带有多个条件语句的虚拟代码，用于返回R中的多个选项

Question

我需要通过创建执行以下操作的列来将我的数据编码为三组：

0 =如果jobentrydat_alltechs $ Jobcode + =“101545”，“101318”，“100897”，“100895”，“100891”，“100885”，“100884”，“100880”，“100875”，“100873” AND jobentrydat_alltechs $ Term.Date + = NA

1 =如果jobentrydat_alltechs $ Jobcode =“101545”，“101318”，“100897”，“100895”，“100891”，“100885”，“100884”，“100880”，“100875”，“100873”和jobentrydat_alltechs $ Term.Date！= NA

2 =其他一切

目前已尝试

> jobentrydat_alltechs$typeofterm <- if(jobentrydat_alltechs$Jobcode ==
> c("101545", "101318", "100897", "100895", "100891", "100885",
> "100884", "100880", "100875", "100873") &
>           jobentrydat_alltechs$Term.Date == is.na(jobentrydat_alltechs$Term.Date)) {
>             print("0")
>           } else if (jobentrydat_alltechs$Jobcode == c("101545", "101318", "100897", "100895", "100891", "100885", "100884", "100880",
> "100875", "100873") &
>             jobentrydat_alltechs$Term.Date != is.na(jobentrydat_alltechs$Term.Date)) {
>               print("1")
>             } else {
>               print("2")
>             }

我也尝试过使用ifelse，但我并不熟悉ifelse。我确定我错过了一些明显的东西，但这周二感觉就像第二个星期一。

警告讯息：

1: In is.na(e1) | is.na(e2) :
  longer object length is not a multiple of shorter object length
2: In `==.default`(jobentrydat_alltechs$Jobcode, c("101545", "101318",  :
  longer object length is not a multiple of shorter object length
3: In if (jobentrydat_alltechs$Jobcode == c("101545", "101318", "100897",  :
  the condition has length > 1 and only the first element will be used
4: In is.na(e1) | is.na(e2) :
  longer object length is not a multiple of shorter object length
5: In `==.default`(jobentrydat_alltechs$Jobcode, c("101545", "101318",  :
  longer object length is not a multiple of shorter object length
6: In if (jobentrydat_alltechs$Jobcode == c("101545", "101318", "100897",  :
  the condition has length > 1 and only the first element will be used

Answer 1

conditional.return <- function (bool1, bool2) {
    if (bool1 & bool2) return (0)
    else if (bool1 & !(bool2)) return (1)
    else return (2)
}

cond1 <- jobentrydat_alltechs$Jobcode %in% c("101545", "101318", "100897", "100895", "100891", "100885", "100884", "100880", "100875", "100873")
cond2 <- is.na(jobentrydat_alltechs$Term.Date)

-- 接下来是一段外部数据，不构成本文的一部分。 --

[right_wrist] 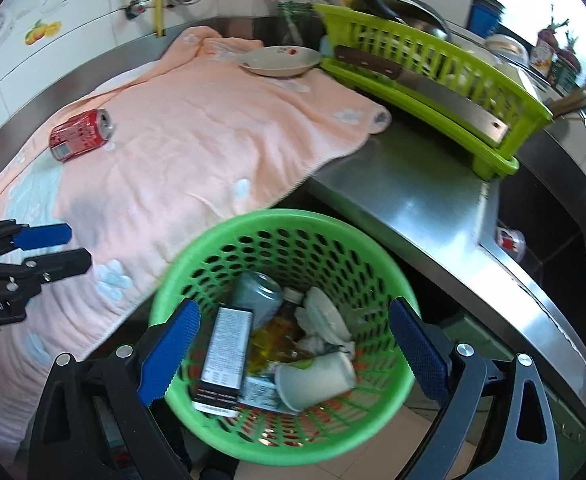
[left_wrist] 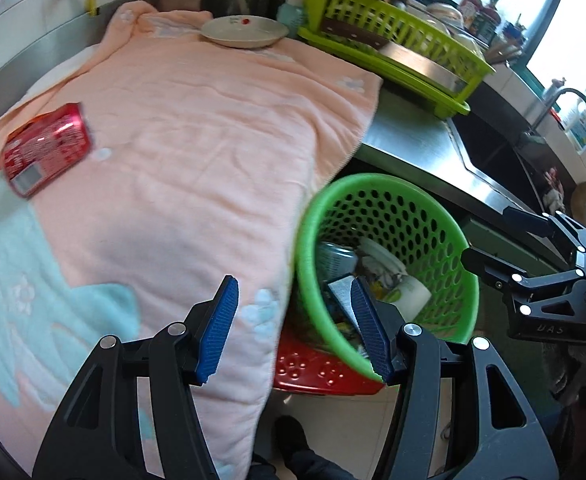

jobentrydat_alltechs$typeofterm <- mapply(conditional.return, cond1, cond2)

Answer 2

这应该有效：

jobentrydat_alltechs$typeofterm <- ifelse((jobentrydat_alltechs$Jobcode %in% 
    c("101545","101318", "100897", "100895", "100891", "100885","100884", 
      "100880", "100875", "100873") & is.na(jobentrydat_alltechs$Term.Date)), "0",  
    ifelse((jobentrydat_alltechs$Jobcode %in% c("101545", "101318", "100897",
           "100895", "100891", "100885", "100884", "100880","100875", 
           "100873") & != is.na(jobentrydat_alltechs$Term.Date)), "1", "2")) 

唯一的区别是我将==更改为%in%，然后使用了2个ifelse语句。